Nerlinger: Das stimmt, vor allem unser Klaus Augenthaler, der da immer wieder zu sehen ist. Dieses Bild mit den Stierhörnern (lacht). Es ist wunderbar, ich liebe dieses Bild, diese Geschichten. Aber das interessiert unsere Spieler und auch die spanischen eher weniger.

Frage: Ist das für Sie als Manager das wichtigste Spiel?

Nerlinger: Ich hätte damals auch gerne im Bernabeu gegen Inter gewonnen. Aber natürlich ist das jetzt gerade mit dem Hintergrund des Finals in München ein herausragend wichtiges Spiel.

Frage: Auch vor dem Hintergrund, dass die Mannschaft jetzt mehr ihre Handschrift trägt als vor zwei Jahren?

Nerlinger: Es ist schon was anderes, je länger man dabei ist. Ich gebe Ihnen Recht: man wächst natürlich mit einer Mannschaft auch zusammen über die Jahre. Das Gefühl wird dann ein anderes.

Frage: Gibt es jemanden von Real, den Sie gerne im Bayern-Dress sehen würden?

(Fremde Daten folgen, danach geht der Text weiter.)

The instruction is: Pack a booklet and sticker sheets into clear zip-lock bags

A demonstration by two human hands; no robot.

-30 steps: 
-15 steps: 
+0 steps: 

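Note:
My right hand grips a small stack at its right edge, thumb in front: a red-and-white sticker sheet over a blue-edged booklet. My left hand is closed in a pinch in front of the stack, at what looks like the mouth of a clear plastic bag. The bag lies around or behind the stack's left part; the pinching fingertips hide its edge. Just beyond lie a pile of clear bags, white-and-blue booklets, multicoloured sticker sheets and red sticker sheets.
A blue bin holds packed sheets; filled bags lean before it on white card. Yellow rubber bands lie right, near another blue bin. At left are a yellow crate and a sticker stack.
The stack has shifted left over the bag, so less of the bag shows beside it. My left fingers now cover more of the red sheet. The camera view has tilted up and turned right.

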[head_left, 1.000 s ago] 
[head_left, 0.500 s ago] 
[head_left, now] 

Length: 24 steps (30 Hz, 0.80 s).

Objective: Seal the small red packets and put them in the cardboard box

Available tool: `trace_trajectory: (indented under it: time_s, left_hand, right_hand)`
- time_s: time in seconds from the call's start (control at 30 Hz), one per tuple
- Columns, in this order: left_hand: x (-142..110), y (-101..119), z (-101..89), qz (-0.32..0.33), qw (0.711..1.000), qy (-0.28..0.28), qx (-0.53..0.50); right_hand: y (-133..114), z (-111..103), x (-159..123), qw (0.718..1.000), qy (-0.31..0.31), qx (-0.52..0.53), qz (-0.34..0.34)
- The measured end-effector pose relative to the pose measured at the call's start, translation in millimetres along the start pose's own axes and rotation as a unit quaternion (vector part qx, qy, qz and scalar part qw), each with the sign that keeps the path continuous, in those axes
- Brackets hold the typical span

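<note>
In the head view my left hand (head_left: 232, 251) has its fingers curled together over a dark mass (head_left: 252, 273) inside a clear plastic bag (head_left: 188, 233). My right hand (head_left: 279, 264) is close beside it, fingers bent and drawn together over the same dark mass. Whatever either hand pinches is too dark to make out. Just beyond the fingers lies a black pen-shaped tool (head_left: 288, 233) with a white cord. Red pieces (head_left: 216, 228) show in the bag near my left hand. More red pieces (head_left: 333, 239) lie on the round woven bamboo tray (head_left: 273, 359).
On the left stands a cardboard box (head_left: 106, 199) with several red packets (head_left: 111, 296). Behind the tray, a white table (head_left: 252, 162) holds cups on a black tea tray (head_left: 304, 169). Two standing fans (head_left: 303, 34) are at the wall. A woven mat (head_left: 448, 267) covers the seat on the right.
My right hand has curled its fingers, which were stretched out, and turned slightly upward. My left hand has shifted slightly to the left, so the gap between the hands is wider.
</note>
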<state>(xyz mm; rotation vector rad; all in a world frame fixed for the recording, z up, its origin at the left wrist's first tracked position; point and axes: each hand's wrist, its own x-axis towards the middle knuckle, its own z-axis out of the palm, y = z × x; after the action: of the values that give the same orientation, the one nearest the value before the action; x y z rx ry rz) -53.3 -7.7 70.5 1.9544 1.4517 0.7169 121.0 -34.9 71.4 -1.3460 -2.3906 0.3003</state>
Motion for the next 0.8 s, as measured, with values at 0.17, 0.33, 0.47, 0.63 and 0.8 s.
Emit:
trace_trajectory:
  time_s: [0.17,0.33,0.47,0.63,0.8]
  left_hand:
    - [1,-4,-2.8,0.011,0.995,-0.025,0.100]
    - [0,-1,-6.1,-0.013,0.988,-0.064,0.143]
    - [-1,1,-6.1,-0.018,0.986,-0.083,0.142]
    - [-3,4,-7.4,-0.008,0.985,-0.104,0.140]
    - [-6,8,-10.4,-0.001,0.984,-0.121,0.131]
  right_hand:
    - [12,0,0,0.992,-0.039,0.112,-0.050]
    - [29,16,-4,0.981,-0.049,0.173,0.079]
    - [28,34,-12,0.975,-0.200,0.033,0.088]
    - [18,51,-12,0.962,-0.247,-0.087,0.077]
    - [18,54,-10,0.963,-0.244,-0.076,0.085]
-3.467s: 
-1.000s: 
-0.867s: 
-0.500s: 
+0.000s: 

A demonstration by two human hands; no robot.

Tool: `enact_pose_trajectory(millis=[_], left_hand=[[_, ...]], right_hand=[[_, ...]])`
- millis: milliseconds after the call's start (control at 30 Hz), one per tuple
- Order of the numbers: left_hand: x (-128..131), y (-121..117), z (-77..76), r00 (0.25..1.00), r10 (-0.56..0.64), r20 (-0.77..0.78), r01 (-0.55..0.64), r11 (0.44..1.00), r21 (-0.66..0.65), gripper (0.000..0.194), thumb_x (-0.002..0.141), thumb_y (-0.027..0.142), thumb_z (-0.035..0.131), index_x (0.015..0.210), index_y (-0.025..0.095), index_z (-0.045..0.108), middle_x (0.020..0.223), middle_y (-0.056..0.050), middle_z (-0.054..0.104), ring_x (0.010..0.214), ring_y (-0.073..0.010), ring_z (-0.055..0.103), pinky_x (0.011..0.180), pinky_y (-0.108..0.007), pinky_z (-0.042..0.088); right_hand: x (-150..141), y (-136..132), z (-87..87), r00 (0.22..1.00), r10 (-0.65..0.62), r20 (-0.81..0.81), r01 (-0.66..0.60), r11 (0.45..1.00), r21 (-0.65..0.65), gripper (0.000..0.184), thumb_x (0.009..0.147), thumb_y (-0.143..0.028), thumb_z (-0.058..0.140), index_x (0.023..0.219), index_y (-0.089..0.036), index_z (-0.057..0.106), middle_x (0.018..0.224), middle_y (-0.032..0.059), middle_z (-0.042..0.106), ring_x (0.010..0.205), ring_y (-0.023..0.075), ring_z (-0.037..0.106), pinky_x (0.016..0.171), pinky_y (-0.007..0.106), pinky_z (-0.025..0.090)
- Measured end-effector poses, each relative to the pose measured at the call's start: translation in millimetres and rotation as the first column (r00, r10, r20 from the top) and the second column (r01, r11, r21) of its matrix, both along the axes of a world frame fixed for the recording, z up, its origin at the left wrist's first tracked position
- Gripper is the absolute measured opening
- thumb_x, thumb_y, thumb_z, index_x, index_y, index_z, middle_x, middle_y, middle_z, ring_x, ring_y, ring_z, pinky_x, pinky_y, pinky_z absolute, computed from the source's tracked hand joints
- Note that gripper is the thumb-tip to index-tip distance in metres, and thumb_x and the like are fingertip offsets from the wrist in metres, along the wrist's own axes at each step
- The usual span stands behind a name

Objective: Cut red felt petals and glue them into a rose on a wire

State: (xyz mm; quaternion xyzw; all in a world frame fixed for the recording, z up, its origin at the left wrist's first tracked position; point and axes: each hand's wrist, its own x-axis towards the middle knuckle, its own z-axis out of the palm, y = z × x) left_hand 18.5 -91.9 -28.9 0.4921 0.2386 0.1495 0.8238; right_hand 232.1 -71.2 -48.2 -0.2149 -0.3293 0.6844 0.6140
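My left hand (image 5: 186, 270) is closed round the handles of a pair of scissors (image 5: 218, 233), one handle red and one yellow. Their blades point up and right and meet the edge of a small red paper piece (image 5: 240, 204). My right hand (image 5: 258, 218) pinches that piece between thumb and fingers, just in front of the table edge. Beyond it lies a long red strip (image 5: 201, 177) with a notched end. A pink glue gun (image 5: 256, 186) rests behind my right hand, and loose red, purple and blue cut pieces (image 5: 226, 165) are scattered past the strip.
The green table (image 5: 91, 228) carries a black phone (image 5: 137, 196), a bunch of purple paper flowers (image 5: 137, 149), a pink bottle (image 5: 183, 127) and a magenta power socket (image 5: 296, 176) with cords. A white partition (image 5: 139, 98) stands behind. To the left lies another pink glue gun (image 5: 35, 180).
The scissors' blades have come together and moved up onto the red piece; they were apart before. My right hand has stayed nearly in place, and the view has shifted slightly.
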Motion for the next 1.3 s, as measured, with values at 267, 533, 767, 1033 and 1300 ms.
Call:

Nerlinger: Ich muss ganz ehrlich sagen: wenn ich die Positionen so durchgehe, sehe ich uns wirklich hervorragend aufgestellt. Die Qualität der ersten Elf ist absolut gleichwertig mit Madrid. Wir brauchen keinen Spieler von Real, wir sind auf Augenhöhe. Und dann spielt die Tagesform eine große Rolle.